The problem:
Your copy should hold only the lines from the one with "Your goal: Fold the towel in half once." to the one with "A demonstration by", both included, each exactly as it stands below, with no pictures.

Dataset:
━━━━━━━━━━━━━━━━━━━━━━━━━━━━━━

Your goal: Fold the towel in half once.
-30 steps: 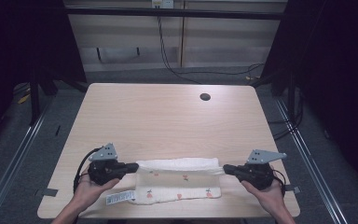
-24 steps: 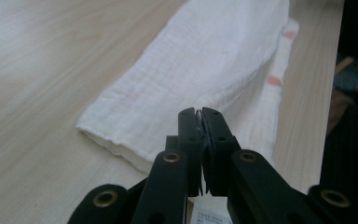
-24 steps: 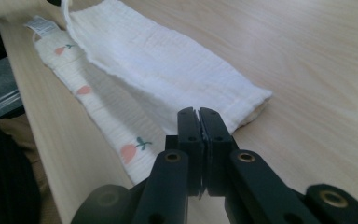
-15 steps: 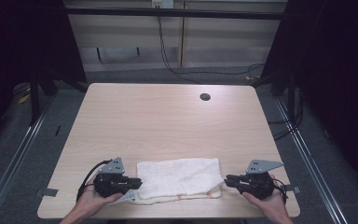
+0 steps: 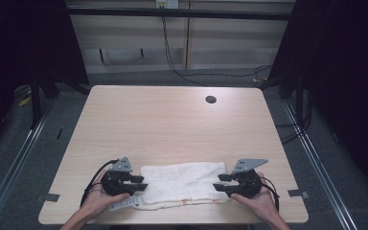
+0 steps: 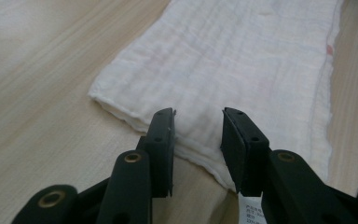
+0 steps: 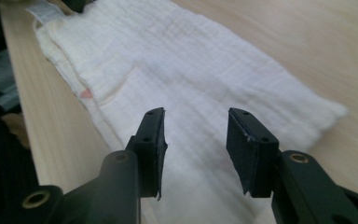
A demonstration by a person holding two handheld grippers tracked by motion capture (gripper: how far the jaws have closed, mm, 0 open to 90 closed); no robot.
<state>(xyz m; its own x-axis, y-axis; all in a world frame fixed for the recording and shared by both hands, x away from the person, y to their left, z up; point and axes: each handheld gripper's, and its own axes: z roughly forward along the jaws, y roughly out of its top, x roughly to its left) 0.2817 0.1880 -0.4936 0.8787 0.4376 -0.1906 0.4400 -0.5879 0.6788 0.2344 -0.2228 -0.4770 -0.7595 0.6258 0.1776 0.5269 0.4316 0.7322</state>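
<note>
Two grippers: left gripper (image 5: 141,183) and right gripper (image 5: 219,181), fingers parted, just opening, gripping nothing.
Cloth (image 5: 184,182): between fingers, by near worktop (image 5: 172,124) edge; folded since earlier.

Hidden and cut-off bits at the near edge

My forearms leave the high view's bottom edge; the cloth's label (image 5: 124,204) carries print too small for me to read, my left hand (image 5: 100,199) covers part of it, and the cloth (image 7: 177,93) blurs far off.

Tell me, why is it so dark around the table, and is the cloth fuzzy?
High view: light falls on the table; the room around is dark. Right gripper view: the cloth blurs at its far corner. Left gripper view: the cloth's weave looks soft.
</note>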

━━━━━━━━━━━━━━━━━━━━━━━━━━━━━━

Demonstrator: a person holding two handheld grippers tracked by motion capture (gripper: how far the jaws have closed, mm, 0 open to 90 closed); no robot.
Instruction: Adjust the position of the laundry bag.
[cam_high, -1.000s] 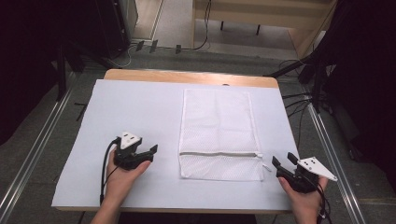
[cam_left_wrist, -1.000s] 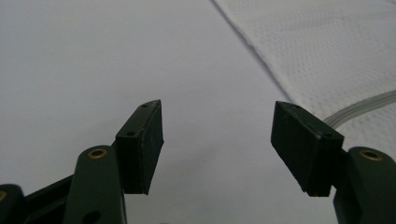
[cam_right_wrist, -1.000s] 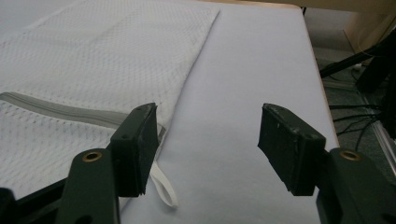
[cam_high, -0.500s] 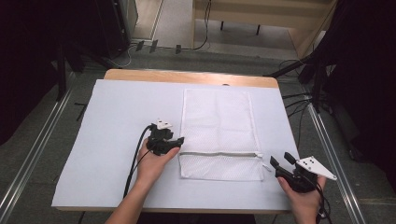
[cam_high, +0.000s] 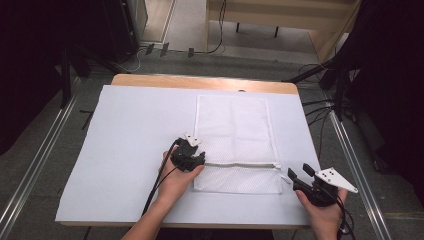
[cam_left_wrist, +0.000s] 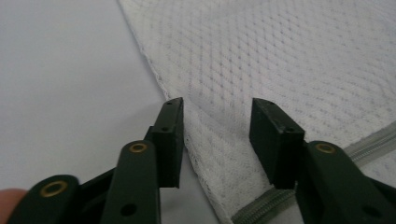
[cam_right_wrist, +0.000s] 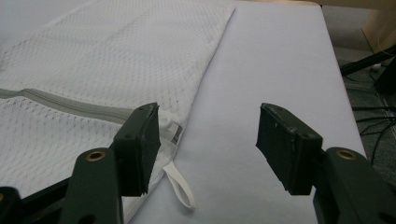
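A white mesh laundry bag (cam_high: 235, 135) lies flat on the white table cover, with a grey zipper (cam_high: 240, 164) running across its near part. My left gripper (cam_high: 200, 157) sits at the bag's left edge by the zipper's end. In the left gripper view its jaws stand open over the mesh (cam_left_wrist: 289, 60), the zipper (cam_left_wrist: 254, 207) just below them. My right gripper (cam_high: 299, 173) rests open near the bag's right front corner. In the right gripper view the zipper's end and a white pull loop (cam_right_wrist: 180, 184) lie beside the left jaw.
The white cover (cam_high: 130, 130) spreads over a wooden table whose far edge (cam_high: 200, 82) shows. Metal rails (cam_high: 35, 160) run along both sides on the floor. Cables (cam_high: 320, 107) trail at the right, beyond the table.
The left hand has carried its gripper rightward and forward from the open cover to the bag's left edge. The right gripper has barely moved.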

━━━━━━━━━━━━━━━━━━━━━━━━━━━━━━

Answer space:
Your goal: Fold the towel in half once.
-30 steps: 
-24 steps: 
-24 steps: 
-15 steps: 
+0 steps: 
+0 steps: 
+0 steps: 
A demonstration by a person holding two handheld grippers tracked by motion capture (gripper: how far the jaws have closed, mm, 0 open to 90 closed); no robot.

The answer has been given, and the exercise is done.